* Activity
Write out again, exactly, the lines below starting at the one with "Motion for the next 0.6" and ending at the one with "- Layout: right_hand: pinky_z".

* Raw data
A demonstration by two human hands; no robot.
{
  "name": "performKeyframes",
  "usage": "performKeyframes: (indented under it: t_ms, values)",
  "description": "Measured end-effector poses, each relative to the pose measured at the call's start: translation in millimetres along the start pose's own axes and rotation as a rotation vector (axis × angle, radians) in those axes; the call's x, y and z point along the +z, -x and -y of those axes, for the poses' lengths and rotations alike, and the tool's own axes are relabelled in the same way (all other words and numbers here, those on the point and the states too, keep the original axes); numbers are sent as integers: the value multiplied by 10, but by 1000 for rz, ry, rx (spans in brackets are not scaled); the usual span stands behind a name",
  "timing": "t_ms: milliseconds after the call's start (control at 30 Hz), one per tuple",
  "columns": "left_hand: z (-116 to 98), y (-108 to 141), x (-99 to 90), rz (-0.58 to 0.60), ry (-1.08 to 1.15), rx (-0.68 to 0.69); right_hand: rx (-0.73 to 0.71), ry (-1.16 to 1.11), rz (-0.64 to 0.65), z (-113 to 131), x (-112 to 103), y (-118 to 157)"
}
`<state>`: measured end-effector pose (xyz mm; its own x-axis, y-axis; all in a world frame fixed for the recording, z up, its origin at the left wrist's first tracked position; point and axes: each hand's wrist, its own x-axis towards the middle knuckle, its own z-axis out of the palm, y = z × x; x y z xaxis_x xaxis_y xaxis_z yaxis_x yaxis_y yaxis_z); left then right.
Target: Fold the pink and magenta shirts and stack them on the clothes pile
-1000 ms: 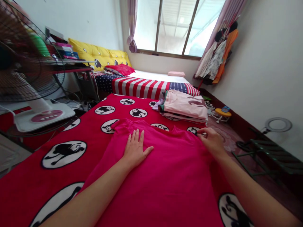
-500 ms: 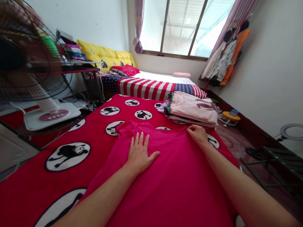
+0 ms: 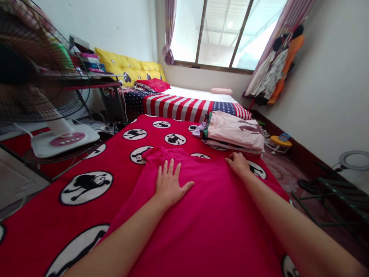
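A bright pink T-shirt (image 3: 213, 207) lies spread out on a red blanket (image 3: 121, 169) with round black-and-white figures. Fingers spread, my left hand (image 3: 170, 182) rests flat on the upper left part of the shirt. At the shirt's upper right corner, my right hand (image 3: 238, 163) has its fingers curled and closed on the fabric; the fingertips are partly hidden. Just beyond that hand sits a stack of folded clothes (image 3: 233, 132), with a pale pink garment on top.
On the left, a fan (image 3: 63, 138) stands beside the blanket, in front of a cluttered desk (image 3: 100, 82). A bed with a striped, starred cover (image 3: 178, 107) is at the back. To the right are a small yellow stool (image 3: 281, 141) and a dark green metal rack (image 3: 331, 200).
My right hand has shifted slightly left at the shirt's corner, its fingers more curled under. The left hand stays in nearly the same place.
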<state>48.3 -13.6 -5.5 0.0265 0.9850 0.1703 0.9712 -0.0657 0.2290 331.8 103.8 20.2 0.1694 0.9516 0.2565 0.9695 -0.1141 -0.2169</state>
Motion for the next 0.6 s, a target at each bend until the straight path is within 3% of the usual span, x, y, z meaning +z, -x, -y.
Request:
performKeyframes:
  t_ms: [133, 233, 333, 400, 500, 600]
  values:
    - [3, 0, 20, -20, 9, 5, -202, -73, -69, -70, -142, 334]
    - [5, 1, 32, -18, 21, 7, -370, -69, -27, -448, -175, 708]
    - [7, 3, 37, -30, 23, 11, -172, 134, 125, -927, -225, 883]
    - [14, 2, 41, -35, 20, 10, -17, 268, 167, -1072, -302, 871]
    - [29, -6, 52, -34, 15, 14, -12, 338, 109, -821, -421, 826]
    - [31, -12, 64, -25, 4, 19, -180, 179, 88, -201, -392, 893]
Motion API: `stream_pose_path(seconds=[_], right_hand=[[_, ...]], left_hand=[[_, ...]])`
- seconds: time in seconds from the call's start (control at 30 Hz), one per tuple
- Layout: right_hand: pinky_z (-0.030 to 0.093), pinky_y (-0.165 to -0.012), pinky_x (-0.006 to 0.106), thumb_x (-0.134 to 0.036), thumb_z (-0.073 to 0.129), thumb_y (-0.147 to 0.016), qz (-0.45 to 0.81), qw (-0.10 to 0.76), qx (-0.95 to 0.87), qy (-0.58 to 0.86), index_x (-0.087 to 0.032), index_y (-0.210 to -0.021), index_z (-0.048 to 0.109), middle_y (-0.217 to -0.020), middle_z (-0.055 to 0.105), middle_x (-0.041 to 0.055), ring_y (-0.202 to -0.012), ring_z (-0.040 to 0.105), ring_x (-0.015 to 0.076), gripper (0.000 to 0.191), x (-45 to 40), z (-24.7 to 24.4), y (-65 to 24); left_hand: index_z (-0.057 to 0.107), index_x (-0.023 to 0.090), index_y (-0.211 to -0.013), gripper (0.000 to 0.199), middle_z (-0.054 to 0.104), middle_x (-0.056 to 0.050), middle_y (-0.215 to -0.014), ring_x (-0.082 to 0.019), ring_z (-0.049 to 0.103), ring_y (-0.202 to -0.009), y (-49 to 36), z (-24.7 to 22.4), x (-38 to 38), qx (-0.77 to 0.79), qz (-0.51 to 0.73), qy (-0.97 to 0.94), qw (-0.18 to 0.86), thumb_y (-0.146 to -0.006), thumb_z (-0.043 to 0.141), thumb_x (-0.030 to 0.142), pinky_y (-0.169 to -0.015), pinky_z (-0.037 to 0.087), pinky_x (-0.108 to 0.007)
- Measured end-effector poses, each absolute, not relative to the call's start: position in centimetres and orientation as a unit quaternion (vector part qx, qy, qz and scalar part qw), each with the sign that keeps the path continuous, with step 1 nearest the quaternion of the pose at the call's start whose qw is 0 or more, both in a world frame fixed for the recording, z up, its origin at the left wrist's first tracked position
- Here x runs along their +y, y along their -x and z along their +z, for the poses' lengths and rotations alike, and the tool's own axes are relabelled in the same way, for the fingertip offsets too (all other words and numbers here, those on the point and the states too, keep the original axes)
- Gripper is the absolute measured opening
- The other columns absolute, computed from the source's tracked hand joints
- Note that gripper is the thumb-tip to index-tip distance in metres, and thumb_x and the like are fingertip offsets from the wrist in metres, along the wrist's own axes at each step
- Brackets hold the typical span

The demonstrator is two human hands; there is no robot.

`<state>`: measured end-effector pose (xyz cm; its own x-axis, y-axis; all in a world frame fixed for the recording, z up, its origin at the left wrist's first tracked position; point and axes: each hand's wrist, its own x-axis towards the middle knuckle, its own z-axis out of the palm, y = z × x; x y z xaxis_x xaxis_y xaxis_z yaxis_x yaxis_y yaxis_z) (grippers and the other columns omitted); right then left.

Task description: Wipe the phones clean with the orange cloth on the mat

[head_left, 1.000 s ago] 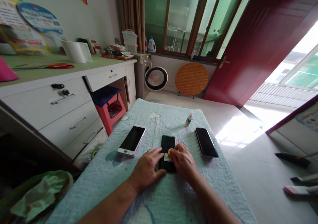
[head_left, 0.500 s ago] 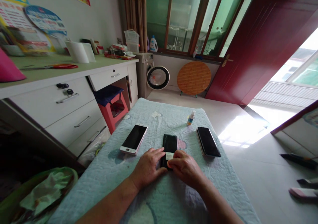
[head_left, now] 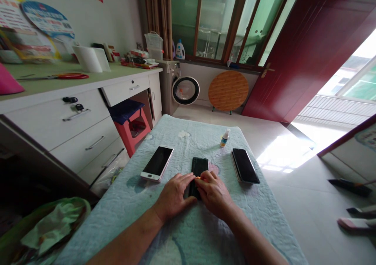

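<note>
A dark phone lies on the cloth between my hands, its upper part showing. My left hand holds it at its left side, fingers along the edge and thumb near the bottom. With bent fingers, my right hand pinches a small orange piece against the phone's surface; most of the piece is hidden, so its kind cannot be told. Left of my hands lies a white phone with a black screen. Over on the right, another black phone rests on a pale flat thing.
A small spray bottle stands toward the far right of the quilted cloth. Left of the table are a red stool, a drawer desk and a green bin. A washing machine has its door swung out.
My right hand has moved up the phone with the orange piece, covering the white label that showed before. My left hand stays at the phone's edge. The view has shifted slightly.
</note>
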<state>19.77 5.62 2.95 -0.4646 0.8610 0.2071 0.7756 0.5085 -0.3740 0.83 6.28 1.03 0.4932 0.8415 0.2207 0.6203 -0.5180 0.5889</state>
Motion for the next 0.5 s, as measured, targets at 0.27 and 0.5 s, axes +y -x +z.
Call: stream_pose_path(seconds=[0.27,0.5], right_hand=[[0.038,-0.090,0.034,-0.026,0.051,-0.095,0.162,0.180,-0.876,0.417,-0.032,-0.102,0.070,-0.106,0.060,0.0020,-0.098,0.045,0.0194,0.021,5.1,3.6,-19.9],[0.039,-0.088,0.035,-0.021,0.053,-0.093,0.151,0.190,-0.842,0.481,-0.034,-0.103,0.072,-0.104,0.056,0.0050,-0.098,0.047,0.0201,0.025,5.8,2.8,-21.6]], left_hand=[[0.056,0.016,-0.127,0.058,0.060,-0.010,-0.132,-0.027,0.055,-0.118,-0.8,0.9,6.3,0.440,0.250,-0.835,0.216,-0.074,0.075,0.029,-0.104,0.041,-0.041],[0.057,0.013,-0.127,0.061,0.059,-0.013,-0.132,-0.029,0.055,-0.118,-0.8,1.3,6.2,0.449,0.238,-0.833,0.218,-0.073,0.077,0.033,-0.104,0.041,-0.043]])
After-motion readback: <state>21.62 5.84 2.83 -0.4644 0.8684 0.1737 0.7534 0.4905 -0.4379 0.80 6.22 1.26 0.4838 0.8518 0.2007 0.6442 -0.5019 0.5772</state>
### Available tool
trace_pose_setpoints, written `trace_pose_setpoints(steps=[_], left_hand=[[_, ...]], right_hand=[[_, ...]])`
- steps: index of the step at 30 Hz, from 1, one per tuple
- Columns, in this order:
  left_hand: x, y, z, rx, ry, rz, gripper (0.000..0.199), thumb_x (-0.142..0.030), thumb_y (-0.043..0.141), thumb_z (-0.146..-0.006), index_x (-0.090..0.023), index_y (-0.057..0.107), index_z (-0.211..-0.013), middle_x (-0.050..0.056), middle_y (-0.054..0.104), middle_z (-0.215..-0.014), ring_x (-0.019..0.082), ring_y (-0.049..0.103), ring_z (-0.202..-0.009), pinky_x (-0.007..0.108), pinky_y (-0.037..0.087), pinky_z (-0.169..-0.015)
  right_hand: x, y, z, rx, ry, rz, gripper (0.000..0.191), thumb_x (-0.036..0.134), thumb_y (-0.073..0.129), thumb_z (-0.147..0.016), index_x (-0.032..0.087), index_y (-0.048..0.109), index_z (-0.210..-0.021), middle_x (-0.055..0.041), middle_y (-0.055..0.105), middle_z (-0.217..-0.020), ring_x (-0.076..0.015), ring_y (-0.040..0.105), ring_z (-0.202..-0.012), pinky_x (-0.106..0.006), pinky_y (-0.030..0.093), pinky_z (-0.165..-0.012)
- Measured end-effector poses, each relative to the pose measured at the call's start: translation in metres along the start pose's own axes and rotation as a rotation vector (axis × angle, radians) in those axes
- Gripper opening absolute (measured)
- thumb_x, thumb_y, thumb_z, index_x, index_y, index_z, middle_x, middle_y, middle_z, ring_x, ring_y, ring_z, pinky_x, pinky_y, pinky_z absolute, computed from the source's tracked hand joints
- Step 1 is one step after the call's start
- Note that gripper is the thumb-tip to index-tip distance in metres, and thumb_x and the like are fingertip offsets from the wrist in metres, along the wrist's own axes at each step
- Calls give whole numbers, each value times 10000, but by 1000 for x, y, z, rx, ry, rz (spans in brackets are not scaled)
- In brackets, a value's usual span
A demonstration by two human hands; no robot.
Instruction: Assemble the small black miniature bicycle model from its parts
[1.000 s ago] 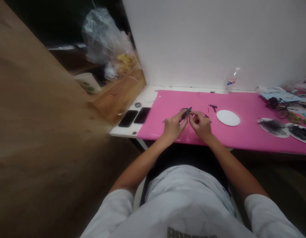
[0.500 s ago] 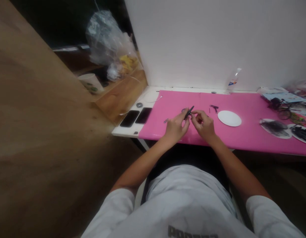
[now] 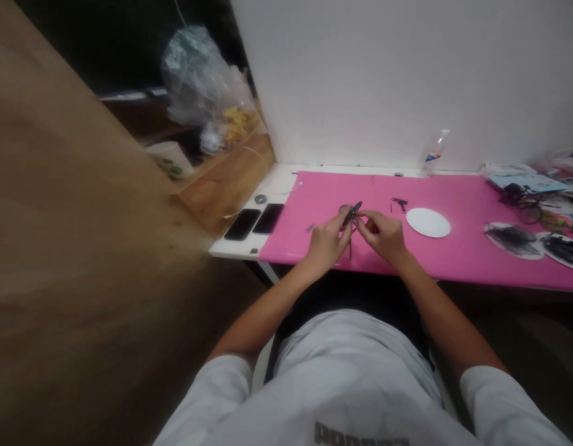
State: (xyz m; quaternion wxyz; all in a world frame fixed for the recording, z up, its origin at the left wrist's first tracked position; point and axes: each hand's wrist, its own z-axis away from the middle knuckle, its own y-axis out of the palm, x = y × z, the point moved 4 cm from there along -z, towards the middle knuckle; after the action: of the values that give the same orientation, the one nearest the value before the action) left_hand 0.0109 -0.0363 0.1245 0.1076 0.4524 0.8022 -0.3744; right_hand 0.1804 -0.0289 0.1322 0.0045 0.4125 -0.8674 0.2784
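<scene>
Above the pink table cover point(image 3: 374, 192), my left hand point(image 3: 330, 238) is closed around a small dark elongated piece point(image 3: 354, 212), whose tip sticks out past the fingers. My right hand point(image 3: 383, 235) meets it from the other side, thumb and fingertips pinched together at the piece's edge. What those fingertips grip is too small and covered to make out. A thin dark strip point(image 3: 350, 249) shows below the fingertips, between the hands. Behind my left hand a small ring-shaped item point(image 3: 342, 209) is partly hidden.
To the right lie a small black tool-like part point(image 3: 400, 203), a white plate point(image 3: 428, 223) and plates with dark thin pieces point(image 3: 513, 240). Two phones point(image 3: 242, 224) rest at the left end. A clear bottle point(image 3: 437, 147) stands by the wall; a wooden board point(image 3: 230, 183) borders the left.
The thin dark strip now shows below the fingertips, where it was not visible before. My right hand has tilted slightly, its fingers closer together. The left hand keeps its hold on the dark piece.
</scene>
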Motion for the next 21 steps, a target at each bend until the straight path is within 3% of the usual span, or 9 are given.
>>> trace_pose_setpoints(steps=[6,21], left_hand=[[-8,-3,-1,14,-30,43,459,-203,615,-1001,-255,626,-1458,57,796,-1158,216,790,-950,332,642,-909],[-18,-10,0,49,32,78,569,-230,671,-909,-214,605,-1474,73,788,-1177,213,774,-937,351,662,-896]], right_hand=[[-4,-3,-3,30,-7,37,215,364,636,-1042,219,782,-1103,2,681,-629,-144,611,-541,-278,461,-598],[-12,-6,-4,0,-19,9,230,385,631,-1045,220,768,-1128,-3,702,-660,-142,625,-544,-268,494,-609]])
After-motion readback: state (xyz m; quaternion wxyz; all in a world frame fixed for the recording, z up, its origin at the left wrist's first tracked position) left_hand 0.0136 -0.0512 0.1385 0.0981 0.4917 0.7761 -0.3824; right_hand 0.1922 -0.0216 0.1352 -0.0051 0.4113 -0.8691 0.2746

* Written response
Motion for the next 0.6 s, a target at each bend until the straight path is within 3% of the usual span, x, y, z meaning +z, -x, -y.
Request:
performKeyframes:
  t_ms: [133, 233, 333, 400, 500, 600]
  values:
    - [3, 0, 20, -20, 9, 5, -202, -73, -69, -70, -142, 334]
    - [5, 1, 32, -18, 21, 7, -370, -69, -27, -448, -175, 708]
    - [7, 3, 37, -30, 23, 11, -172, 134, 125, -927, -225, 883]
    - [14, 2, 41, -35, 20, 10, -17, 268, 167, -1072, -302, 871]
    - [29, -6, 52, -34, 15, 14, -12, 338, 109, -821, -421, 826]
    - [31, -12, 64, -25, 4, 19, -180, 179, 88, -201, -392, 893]
Motion API: `stream_pose_path(seconds=[_], right_hand=[[_, ...]], left_hand=[[_, ...]])`
- seconds: time in seconds from the call's start (control at 30 Hz), one per tuple
- Layout: right_hand: pinky_z (-0.030 to 0.093), pinky_y (-0.165 to -0.012), pinky_x (-0.006 to 0.106), thumb_x (-0.134 to 0.036), thumb_z (-0.073 to 0.129), thumb_y (-0.147 to 0.016), qz (-0.45 to 0.81), qw (-0.10 to 0.76), qx (-0.95 to 0.87), qy (-0.58 to 0.86), index_x (-0.087 to 0.032), index_y (-0.210 to -0.021), index_z (-0.048 to 0.109), middle_y (-0.217 to -0.020), middle_z (-0.055 to 0.105), middle_x (-0.041 to 0.055), ring_y (-0.202 to -0.012), ring_z (-0.040 to 0.105), ring_x (-0.015 to 0.076), gripper (0.000 to 0.191), x (-45 to 40), z (-24.7 to 24.4), y (-65 to 24); left_hand: index_z (-0.057 to 0.107), index_x (-0.023 to 0.090), index_y (-0.211 to -0.013), gripper (0.000 to 0.199), middle_z (-0.054 to 0.104), middle_x (-0.056 to 0.050), middle_y (-0.215 to -0.014), ring_x (-0.082 to 0.019), ring_z (-0.049 to 0.103), ring_y (-0.202 to -0.009), y (-49 to 36), z (-24.7 to 22.4), x (-38 to 38), qx (-0.77 to 0.79), qz (-0.51 to 0.73), qy (-0.97 to 0.94), qw (-0.18 to 0.86), thumb_y (-0.146 to -0.006), thumb_z (-0.043 to 0.141), thumb_x (-0.030 to 0.142), pinky_y (-0.169 to -0.015), pinky_z (-0.037 to 0.087), pinky_x (-0.108 to 0.007)

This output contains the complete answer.